“Resident Evil 2” is scary-good

Capcom recreates gaming classic for a new generation

Kolby Spomer
Staff Writer

​“Resident Evil” has been a mainstay in gaming for years. Originally releasing to critical and commercial acclaim in 1996, the franchise has seen many successes and a few failures over the years. The latest addition to this storied franchise, the remake of “Resident Evil 2″, is one of its biggest success yet. 

Using what they learned from their last venture into the survival horror juggernaut, Capcom has created a masterclass of clean gameplay, natural scares and above all else unbelievable tension. This game will have you on the edge of your seat for the majority of its nearly 20 hour runtime, and you’ll love every moment of it.

As this is a remake, it seems fitting to note what has changed between the now and 1999, the original’s release date. First and foremost are the visual and audio aspects. While this is a remake, it is practically a brand new game as the developers had to craft it from the ground up using new technology. The visuals are breathtaking, as you can see things character’s skin pores and detail in their fabric like stitching and threads. In addition, the audio has been remade, which may be the games strongest feature.

If you play with a headset (which I highly recommend for horror games), you can pinpoint where an enemy is. More often than not, you will hear something chasing you (I won’t spoil what, but good god is it scary) and that can cause for some stress levels I personally find simultaneously exhilarating and terrifying. 

In other areas, the game was forced to change. 20 years of innovation in gaming as a medium can make this necessary. The camera, for instance, has been moved to a more standard over the shoulder position, which improves gameplay ten-fold. 

In addition to this the controls have also been updated from the original’s tank movements, which makes for not only much more satisfying gameplay, but added immersion. As you slowly walk the halls of the Racoon City Police Station, you feel the anxiety and terror with your character in a way that was impossible to back in 1999.

However, my personal favorite addition to this remake is the way zombies react to bullets. The injuries caused by a weapon stay with each zombie for the entire game. So if you shoot off a zombie’s jaw off early on in the game and come back later to the same area, that zombie will still be there with a missing jaw. This level of attention to details is a big reason as to why this game is such a big success. The publishers cared about what they were making, and it shows.

Some things stay the same, however. The story, characters, and locations haven’t changed very much. While this isn’t necessarily a bad thing, as the story is okay as far as video games go, it would have been nice to see some updates in the way they play out. In the game, there are two main playable characters, Leon and Claire. You play through both of their stories, but separately.

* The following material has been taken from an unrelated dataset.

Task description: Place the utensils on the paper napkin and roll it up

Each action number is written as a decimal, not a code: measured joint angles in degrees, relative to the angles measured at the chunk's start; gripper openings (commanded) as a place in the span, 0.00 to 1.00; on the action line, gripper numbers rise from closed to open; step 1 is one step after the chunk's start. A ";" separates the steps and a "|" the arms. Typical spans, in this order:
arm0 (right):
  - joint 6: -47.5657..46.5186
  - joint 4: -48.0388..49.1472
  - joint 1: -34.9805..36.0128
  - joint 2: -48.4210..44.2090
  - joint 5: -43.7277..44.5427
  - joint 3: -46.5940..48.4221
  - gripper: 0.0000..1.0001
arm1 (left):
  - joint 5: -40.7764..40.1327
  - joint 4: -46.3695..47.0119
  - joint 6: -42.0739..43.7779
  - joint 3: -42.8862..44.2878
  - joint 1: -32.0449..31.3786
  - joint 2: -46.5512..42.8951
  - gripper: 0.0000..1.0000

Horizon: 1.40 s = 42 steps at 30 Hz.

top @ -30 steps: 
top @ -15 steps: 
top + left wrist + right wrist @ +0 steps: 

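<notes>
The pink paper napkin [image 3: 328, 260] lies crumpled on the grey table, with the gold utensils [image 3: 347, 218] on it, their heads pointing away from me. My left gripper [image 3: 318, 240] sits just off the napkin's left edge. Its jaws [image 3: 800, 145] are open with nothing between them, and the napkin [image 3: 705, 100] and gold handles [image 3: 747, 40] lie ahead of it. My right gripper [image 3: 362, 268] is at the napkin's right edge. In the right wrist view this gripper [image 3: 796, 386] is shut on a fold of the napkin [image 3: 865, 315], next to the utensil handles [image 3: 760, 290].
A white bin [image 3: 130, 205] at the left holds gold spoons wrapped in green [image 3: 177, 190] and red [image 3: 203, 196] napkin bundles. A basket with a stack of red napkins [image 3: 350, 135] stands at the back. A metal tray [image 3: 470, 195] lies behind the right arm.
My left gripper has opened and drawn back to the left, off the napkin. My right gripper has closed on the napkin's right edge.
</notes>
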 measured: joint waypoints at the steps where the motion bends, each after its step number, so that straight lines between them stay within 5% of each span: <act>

So while playing as Leon, you won’t ever play as Claire and vice versa. However, as they are both running around the same area at the same time, I personally would have liked to have seen a little bit more interaction between the two. For instance, if I broke a ladder as Leon, I shouldn’t be able to use it as Claire. 

Despite this small gripe I have with the game, I found myself completely taken by it. It is,in my opinion, the best game of this franchise, and I’m very excited to see what they come up with next. Hopefully they stick to horror, because nothing in gaming scares like “Resident Evil”.

Feature photo courtesy of Flickr.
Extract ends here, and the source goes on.